In Latvia, at least five people have died from the flu, or from illness that had worsened because of it, officials said.

In contrast, milder southern Europe has been spared the worst. There has been no epidemic in Croatia, Greece, Portugal, Romania or Spain.

In Albania, however, at least 10 people have died from flu complications, including three children aged two to six, who had suffered from pneumonia or meningitis, the press reported.

In Yugoslavia, flu cases are at a five-year peak. Last week, between 40,000 and 100,000 people had flu in Belgrade. Pharmacists ran out of aspirin and cough syrup, and even lemons were scarce in markets.

Hospital beds were in short supply in Italy, where the worst was still to come, doctors said.

Concurring medical sources said they expect the epidemic to peter out at the end of February or early March.

Viruses are named after the country or city where they first surfaced.

Type A viruses are usually responsible for large outbreaks and constantly mutate.

Types B and C are fairly stable viruses.

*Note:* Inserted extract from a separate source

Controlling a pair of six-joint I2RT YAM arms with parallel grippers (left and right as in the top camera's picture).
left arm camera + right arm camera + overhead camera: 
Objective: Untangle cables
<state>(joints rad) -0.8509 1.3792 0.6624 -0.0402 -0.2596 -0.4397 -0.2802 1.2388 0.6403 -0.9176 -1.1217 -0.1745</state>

Type B is responsible for smaller outbreaks and type C usually causes mild sickness, similar to the common cold.

-- flu (the@coup.hack), January 11, 2000.


The virus we're experiencing in S. California,...flu/other upper respiratory thing.... I know at least 6 people who have been sick for a period of 4 to 6 weeks. I'm just feeling better, but still have late afternoon and evening return of the cough. Only know of one person who went to the doctor for these symptoms. If it's influenza, it's not what I have called flu in the past, just from a duration of symptoms perspective. Those of us with asthma really got kicked in the butt from it.

Drink water and juice (more water than juice) til you float, lovelies!

-- Donna (moment@pacbell.net), January 11, 2000.


There is an aspect of germ warfare that seems to always be overlooked. With the number of people that travel from one country to another every day, any "bug" that anyone used would come back to the user in a big hurry. To use a bio weapon and not expect it to devestate all countries everywhere, would be an unbelieveably stupid assumption. The USA has the best medicine systems in the world!! We have demonstrated time and again we can deal with these things better than ANYONE else! (It would still be a pain in the rear just the same.) A bio attack would potentially cause a fair amount of trouble here But the bug will find it's way back "home" very QUICKLY! Lets say one country were to use a contageous disease against another. About the only way it could protect itself form the bug it used would be to 1-Stop ALL airplanes coming into the country W/NO EXCEPTIONS. 2-Place military personnell all the way around the country with orders to shoot to kill ANYONE they see on sight as far away as possable without exception!! Knowing that the probability that this would actually stop the bug would still be rather small at best. In a word "impossible". The bug would get through anyway. That said it should be obvious to anyone that is even slightly aware of the technological superiority of the US that the weapon would ultimatly destroy the user FAR worse than it would EVER hurt us, here in the USA. I agree it would be nice if wars could be fought without deaths. Unfortunatly it just doesen't work that way. Just like there are always "Civilian casulties" war will always be a messy (But occasionally necessary) buisness. Here's hoping the necessity doesn't happen again soon.

-- Bob USNR (gene4570@hotmail.com), February 18, 2002.

I caught this virus thing in 1999 around Christmas time and ever since I have had a high white cell blood count. Because of the high cell count I have been tested for all sorts in the last three yrs. Just wondering if anyone else has been effected in the same way. Like everyone else I was very ill and to this day I dont feel right since that flu bug. I did not get hospitalised as in Edinburgh Scotland, you need to be on your last legs before that happens, as there is such a shortage of beds the whole year round never mind when there is an epademic. Sorry if I sound a bit negative but this thing has left me with a nasty feeling. I have enjoyed looking at this website cos now I know I am not going mad.